Sevginin kutsallığına dair o bildik, basmakalıp şeylerden bahsetmeyeceğim, başlığa bakıp aldanmayın.
Sevmek,
öznesi “vermek” olan ve insanoğlu var olduğundan bu yana söylene
söylene bitirilememiş gayet uzun bir duygu cümlesi... İşin özünde “vermek” olunca insan gibi bir varlık için iş çetrefilleştiğinden dolayı, bir sevgiyi sürdürmenin ne kadar “özverili” bir durum olduğunu çok defa duymuşsunuzdur. Zor olan, emek isteyen her şeyde mutlaka tadılası bir şeyler vardır ve insanoğlu;
“sevmekten kim usanır?
sevmeye doyum olmaz;
hangi gönül uslanır,
sevenle oyun olmaz.”
gibi şarkılarda, şiirlerde bunu defalarca ifade etmiştir.

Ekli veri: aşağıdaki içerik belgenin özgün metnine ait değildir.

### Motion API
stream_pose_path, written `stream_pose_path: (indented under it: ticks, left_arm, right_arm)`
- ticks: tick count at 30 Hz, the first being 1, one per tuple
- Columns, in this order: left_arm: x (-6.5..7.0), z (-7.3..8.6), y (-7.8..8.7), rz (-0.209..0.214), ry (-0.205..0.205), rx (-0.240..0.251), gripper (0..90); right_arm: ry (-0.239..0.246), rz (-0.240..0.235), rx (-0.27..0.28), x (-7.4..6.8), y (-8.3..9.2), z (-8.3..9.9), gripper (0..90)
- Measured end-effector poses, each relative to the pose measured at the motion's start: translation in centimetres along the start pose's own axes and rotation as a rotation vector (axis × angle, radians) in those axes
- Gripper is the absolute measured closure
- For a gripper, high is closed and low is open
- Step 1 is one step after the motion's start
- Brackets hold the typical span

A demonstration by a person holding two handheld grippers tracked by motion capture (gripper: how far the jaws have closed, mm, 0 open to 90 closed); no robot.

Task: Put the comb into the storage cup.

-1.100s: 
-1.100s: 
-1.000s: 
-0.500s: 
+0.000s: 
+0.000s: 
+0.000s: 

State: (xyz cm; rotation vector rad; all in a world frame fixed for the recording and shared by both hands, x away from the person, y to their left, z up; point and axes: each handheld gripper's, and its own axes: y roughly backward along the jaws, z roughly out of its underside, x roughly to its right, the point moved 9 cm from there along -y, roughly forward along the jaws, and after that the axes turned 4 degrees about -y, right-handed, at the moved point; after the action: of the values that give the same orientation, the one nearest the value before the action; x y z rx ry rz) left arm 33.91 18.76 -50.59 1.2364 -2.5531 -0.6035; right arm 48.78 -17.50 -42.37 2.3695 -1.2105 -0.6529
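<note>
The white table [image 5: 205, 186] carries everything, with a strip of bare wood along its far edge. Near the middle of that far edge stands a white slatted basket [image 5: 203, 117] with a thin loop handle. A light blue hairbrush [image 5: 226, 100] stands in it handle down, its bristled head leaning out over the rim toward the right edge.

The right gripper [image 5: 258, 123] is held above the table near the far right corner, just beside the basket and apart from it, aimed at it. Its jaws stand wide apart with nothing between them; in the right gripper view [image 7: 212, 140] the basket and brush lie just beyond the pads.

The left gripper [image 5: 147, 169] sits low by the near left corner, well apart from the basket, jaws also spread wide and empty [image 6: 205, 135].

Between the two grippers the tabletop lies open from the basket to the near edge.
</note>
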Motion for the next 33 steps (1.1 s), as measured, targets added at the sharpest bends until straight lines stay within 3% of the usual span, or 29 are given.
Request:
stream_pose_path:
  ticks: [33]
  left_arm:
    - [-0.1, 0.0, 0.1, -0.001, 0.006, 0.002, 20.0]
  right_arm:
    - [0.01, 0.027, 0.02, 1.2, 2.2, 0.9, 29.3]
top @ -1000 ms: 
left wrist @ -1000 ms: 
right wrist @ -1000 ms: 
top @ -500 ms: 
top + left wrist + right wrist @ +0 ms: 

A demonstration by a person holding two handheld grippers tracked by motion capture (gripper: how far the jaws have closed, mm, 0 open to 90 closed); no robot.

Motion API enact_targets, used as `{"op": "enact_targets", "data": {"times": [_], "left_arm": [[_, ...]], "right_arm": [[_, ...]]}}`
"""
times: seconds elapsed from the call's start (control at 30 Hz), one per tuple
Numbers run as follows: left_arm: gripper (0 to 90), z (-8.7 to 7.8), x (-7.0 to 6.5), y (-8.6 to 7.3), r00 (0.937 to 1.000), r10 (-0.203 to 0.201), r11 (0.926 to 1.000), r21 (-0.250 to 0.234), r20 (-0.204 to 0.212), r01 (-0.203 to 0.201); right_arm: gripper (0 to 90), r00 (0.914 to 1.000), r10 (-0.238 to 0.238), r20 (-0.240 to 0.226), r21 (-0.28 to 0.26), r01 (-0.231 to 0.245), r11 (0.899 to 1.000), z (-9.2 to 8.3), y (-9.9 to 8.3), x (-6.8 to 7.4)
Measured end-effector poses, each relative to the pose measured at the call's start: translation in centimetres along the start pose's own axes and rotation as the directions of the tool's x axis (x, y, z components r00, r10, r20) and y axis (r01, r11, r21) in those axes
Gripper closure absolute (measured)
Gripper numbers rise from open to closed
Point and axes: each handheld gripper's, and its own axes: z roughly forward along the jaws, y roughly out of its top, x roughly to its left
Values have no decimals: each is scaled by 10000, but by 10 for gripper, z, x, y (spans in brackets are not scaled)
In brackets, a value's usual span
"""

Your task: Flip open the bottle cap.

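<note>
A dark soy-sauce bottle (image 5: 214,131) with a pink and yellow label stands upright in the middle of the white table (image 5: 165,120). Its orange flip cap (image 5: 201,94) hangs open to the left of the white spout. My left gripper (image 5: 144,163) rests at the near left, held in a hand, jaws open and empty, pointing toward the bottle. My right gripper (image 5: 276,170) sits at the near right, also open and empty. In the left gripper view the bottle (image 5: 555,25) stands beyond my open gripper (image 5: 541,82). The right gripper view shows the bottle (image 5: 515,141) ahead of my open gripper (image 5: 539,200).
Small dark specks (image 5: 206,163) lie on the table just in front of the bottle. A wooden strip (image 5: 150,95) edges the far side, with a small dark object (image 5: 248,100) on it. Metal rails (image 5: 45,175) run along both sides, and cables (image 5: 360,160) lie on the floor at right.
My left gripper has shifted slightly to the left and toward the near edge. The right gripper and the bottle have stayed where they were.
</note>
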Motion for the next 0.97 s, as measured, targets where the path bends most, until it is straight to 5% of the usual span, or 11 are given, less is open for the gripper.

Hal böyleyken, her ne kadar kendimi toplumdan ayrı düşünmeyip “kim hangi konuda neyi, nasıl düşünüyor/hissediyorsa, ben de öyle düşünüyor/hissediyorum” desem de bir engelli olarak olaya bir de “kendi penceremden” bakmak istedim.
Önce bir “engelli olarak sevmek”
kavramını anladığım kadarıyla ifade etmeye çalışayım. Engelli bayan
arkadaşlar alınmasınlar, hem bir erkek olduğum için ve hem de belki de
hem bayan, hem engelli olmanın çetin ve karmaşık durumunu ifade etmekte
zorlanacağım için dilim döndüğünce, klavyem yazdığınca kendi açımdan
bakacağım olaya...
“Ruhunuzun bedene sığmadığını”
hissettiğiniz zamanlarda, belki bilerek, belki bilmeden en azından
adeta ruhunuzun taşan kısmını paylaşabileceğiniz bir başka ruh, bir
başka beden ararsınız ve bulduğunuza dair işaretlere karşı oldukça
duyarlı olacağınız düşünülse de çoğu kimsenin aksine çok dikkatli
davranır ve kimsenin dikkat etmeyeceği detaylara dikkat ederek atarsınız
adımlarınızı... Çünkü bulunduğunuz durum toplum tarafından “iki gönül bir olunca her şeyin çok kolay olacağı”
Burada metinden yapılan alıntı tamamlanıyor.